Problem to solve:
How do the lines below between the ones holding "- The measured" and "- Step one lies", inclusive, read? Give them again exactly, with no other lines.

Input data:
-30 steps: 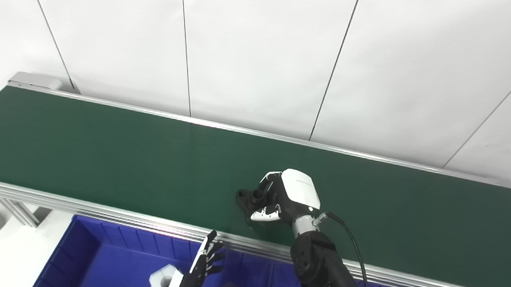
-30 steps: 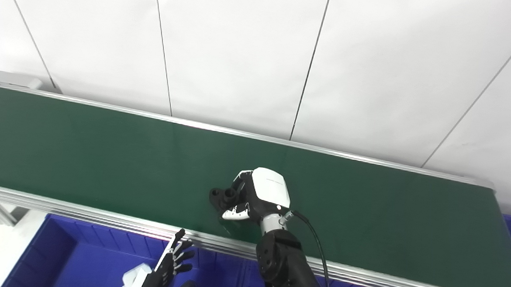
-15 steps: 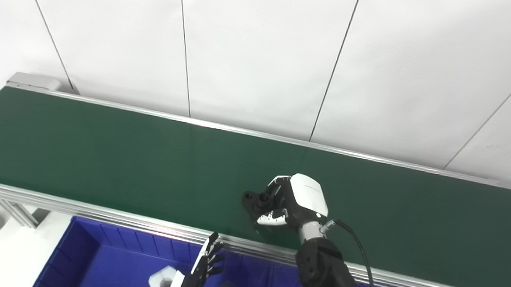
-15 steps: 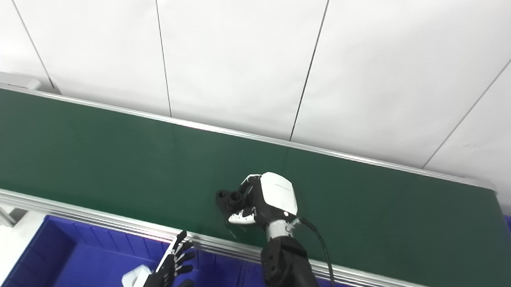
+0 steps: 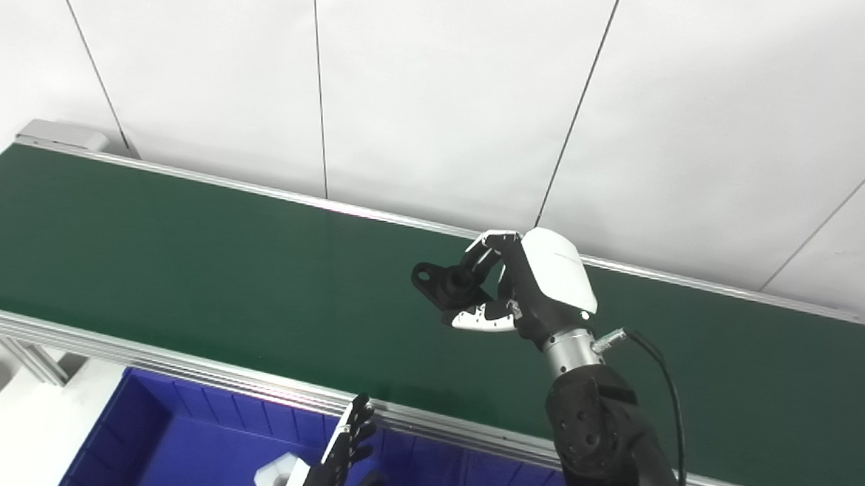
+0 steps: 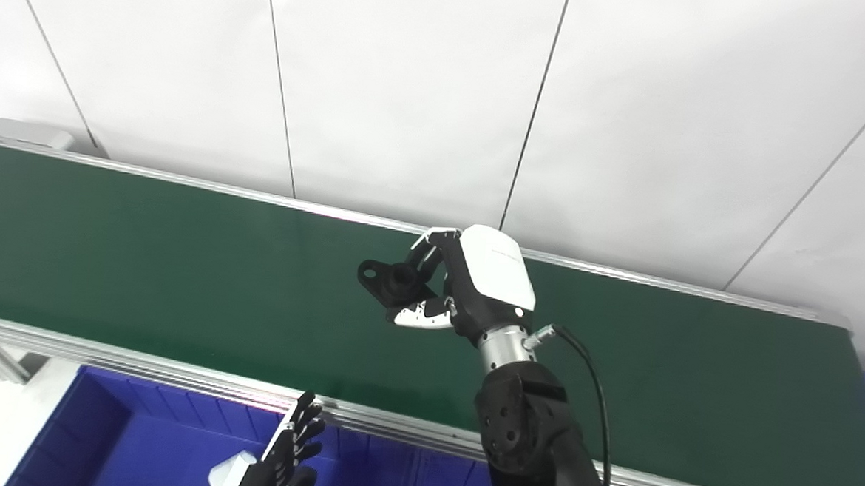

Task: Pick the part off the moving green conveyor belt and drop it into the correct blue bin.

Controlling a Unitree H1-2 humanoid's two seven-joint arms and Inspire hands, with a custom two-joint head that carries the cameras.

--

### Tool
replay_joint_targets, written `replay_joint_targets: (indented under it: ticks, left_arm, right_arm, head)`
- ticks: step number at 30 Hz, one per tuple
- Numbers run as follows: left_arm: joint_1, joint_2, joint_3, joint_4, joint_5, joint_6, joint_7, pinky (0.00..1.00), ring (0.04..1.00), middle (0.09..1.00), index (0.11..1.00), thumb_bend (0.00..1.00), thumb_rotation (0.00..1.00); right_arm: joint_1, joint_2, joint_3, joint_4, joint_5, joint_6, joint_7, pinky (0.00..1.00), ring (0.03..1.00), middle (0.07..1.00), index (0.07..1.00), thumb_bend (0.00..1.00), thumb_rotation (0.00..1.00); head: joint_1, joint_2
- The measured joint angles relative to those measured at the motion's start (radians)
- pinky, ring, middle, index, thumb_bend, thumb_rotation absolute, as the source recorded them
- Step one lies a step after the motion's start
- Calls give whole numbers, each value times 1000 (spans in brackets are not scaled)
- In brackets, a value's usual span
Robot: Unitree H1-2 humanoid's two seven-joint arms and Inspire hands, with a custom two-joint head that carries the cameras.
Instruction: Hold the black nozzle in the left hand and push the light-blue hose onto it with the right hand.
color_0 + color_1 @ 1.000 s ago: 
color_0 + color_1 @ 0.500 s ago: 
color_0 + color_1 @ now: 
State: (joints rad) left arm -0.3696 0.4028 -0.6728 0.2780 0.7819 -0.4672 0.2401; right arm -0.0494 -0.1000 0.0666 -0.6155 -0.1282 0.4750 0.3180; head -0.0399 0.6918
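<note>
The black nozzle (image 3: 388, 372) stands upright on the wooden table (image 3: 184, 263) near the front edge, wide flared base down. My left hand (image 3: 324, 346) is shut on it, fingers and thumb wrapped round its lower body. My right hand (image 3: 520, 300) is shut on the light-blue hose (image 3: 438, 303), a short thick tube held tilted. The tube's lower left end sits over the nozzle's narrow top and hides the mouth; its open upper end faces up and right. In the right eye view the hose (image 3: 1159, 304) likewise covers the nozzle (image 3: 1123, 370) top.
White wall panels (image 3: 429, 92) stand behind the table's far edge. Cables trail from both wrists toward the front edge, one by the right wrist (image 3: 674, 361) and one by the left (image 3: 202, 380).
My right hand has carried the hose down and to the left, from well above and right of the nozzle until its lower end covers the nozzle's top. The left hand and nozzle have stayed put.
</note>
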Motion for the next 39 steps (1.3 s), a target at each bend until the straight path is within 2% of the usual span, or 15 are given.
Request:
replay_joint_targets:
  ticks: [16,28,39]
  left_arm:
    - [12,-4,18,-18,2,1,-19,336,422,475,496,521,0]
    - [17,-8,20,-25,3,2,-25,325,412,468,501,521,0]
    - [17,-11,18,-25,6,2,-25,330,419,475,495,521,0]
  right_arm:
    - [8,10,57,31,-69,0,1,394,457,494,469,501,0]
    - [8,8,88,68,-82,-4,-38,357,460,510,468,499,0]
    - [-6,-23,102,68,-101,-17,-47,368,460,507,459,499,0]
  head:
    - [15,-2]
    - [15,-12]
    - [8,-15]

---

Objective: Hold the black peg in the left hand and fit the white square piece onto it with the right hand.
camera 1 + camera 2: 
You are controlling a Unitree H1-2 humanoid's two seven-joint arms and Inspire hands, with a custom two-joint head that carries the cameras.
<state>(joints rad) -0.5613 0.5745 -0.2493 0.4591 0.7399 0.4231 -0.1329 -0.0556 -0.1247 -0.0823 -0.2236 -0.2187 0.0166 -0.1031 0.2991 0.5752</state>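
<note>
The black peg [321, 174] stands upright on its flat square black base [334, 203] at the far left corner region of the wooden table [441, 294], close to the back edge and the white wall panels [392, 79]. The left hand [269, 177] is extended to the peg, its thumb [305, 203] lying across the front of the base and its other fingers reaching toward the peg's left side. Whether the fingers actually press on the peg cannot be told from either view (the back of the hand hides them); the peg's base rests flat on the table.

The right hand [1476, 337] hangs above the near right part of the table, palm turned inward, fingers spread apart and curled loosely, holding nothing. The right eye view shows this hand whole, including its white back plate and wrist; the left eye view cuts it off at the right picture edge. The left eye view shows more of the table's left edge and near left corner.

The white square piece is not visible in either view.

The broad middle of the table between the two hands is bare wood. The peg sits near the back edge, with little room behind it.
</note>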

Task solution:
- The measured joint angles relative to those measured at the motion's start (radians)
- pinky, ring, middle, index, thumb_bend, thumb_rotation absolute, as the source recorded them
- Step one lies a step after the motion's start

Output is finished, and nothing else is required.